Monday, November 30, 2009

The Naked and the Dead (12).

Norman Mailer. New York: The New American Library: A Signet Book. 1948.


Why read it? The thoughts of the enlisted man before and during the fighting. The antagonism of the enlisted man for the officer. The thoughts of the General who had complete power over the men under his control.
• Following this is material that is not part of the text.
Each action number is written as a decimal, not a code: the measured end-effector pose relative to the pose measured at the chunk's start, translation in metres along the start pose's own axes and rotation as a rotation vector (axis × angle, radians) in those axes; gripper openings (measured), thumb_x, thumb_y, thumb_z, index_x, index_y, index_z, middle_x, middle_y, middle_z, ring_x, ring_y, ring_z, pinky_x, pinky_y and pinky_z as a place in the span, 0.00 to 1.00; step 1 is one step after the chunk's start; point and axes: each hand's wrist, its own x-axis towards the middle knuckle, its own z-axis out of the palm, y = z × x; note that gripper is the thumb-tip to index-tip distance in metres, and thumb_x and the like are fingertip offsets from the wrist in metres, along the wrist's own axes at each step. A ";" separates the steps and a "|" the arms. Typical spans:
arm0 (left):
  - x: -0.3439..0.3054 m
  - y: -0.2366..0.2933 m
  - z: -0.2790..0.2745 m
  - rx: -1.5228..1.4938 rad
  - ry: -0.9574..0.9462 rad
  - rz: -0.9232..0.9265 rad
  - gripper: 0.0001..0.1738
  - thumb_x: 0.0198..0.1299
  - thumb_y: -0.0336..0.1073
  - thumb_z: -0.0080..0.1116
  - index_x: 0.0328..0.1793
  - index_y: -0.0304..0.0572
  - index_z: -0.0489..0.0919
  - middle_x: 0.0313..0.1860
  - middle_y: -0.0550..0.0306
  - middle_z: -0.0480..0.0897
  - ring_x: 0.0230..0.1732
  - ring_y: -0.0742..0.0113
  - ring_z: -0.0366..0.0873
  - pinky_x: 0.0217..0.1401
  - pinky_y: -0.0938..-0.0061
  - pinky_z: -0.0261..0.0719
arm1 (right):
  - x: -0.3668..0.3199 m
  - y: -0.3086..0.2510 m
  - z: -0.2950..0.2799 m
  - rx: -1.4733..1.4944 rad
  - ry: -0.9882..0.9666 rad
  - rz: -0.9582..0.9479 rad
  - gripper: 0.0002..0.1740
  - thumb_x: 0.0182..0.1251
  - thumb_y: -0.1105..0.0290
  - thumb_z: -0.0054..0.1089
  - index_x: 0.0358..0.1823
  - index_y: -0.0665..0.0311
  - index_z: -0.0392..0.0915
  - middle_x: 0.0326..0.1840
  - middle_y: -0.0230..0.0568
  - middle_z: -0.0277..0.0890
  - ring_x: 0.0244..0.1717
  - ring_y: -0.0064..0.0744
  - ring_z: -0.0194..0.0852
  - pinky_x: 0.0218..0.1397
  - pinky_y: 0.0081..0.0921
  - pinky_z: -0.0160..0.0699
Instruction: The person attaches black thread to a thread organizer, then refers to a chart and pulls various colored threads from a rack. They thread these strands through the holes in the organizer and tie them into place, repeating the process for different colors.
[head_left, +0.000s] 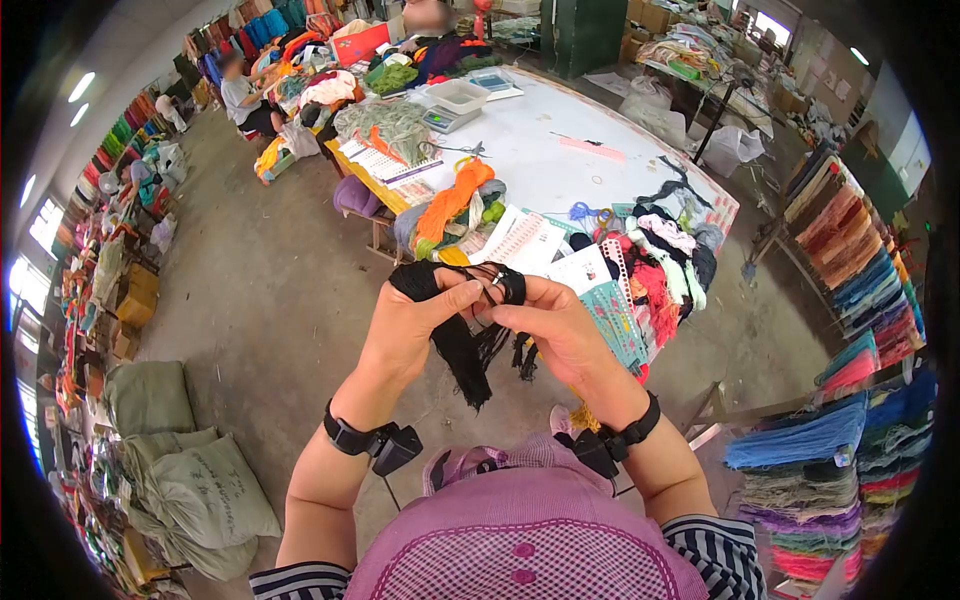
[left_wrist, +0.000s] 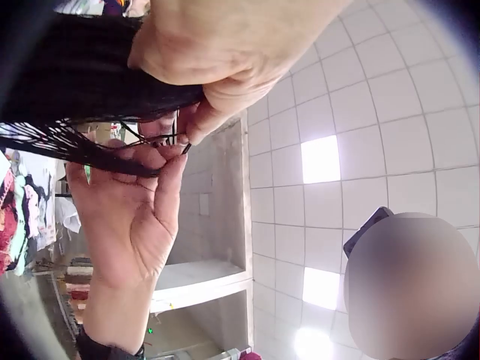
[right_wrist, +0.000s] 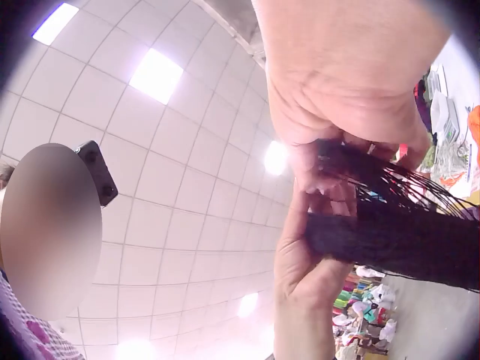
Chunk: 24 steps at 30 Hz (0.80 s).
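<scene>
A skein of black thread (head_left: 462, 362) hangs between the two hands in front of the apron. The left hand (head_left: 405, 325) grips one bunch of it, with thumb and fingertips meeting on thin strands. Opposite, the right hand (head_left: 562, 330) pinches strands at the other side, its fingertips close to the left thumb. From the left wrist, a few crossed strands (left_wrist: 169, 139) run between the fingertips of both hands. In the right wrist view the thread (right_wrist: 405, 244) spreads out in a loose fan away from the fingers. Its cut ends dangle below the hands.
Beyond the hands stands a white-topped table (head_left: 620, 130) with cards (head_left: 525, 240), an orange yarn bundle (head_left: 455, 205), mixed yarn (head_left: 665, 260) and a scale (head_left: 450, 118). Stuffed sacks (head_left: 200, 490) lie at left. A rack of coloured hanks (head_left: 800, 470) is at right. People sit farther back.
</scene>
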 end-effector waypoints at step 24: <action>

The General, who finally suspected that he had had nothing to do with the victory.


Quotes/Ideas:

“With a sick fascination, he envisioned a factory, watched his bullet being made, packed into a carton.” p. 534.


“You carried it alone as long as you could, and then you weren’t strong enough to take it any longer…kept fighting everything, and everything broke you down, until in the end you were just a little goddam bolt holding on and squealing when the machine went too fast.” p. 548.


Polack swore: ‘The whole thing’s over, huh?’…. And we broke our ass for nothin’.” p. 549.


“…we’re stuck over here God knows how long, never knowing when you’re going to catch something, just waiting and sweating it out, and finding out things about yourself that, by God, it don’t pay to know.” p. 553.


“The General: For a moment he almost admitted that he had had very little or perhaps nothing at all t0 do with this victory, or indeed any victory—it had been accomplished by a random play of vulgar good luck larded into a causal net of factors too large, too vague, for him to comprehend.” p. 555.


“In the end the important thing was always to tote up your profit and loss.” p. 556.


“Certain things were SOP: The Japanese had set up many small hospitals in the last weeks of the campaign, and in retreating, they had killed many of their wounded. Americans who came in would finish off whatever wounded men were left, smashing their heads with rifle butts or shooting them point-blank.” p. 557.


The End.


Comment: A fitting end to war. RayS.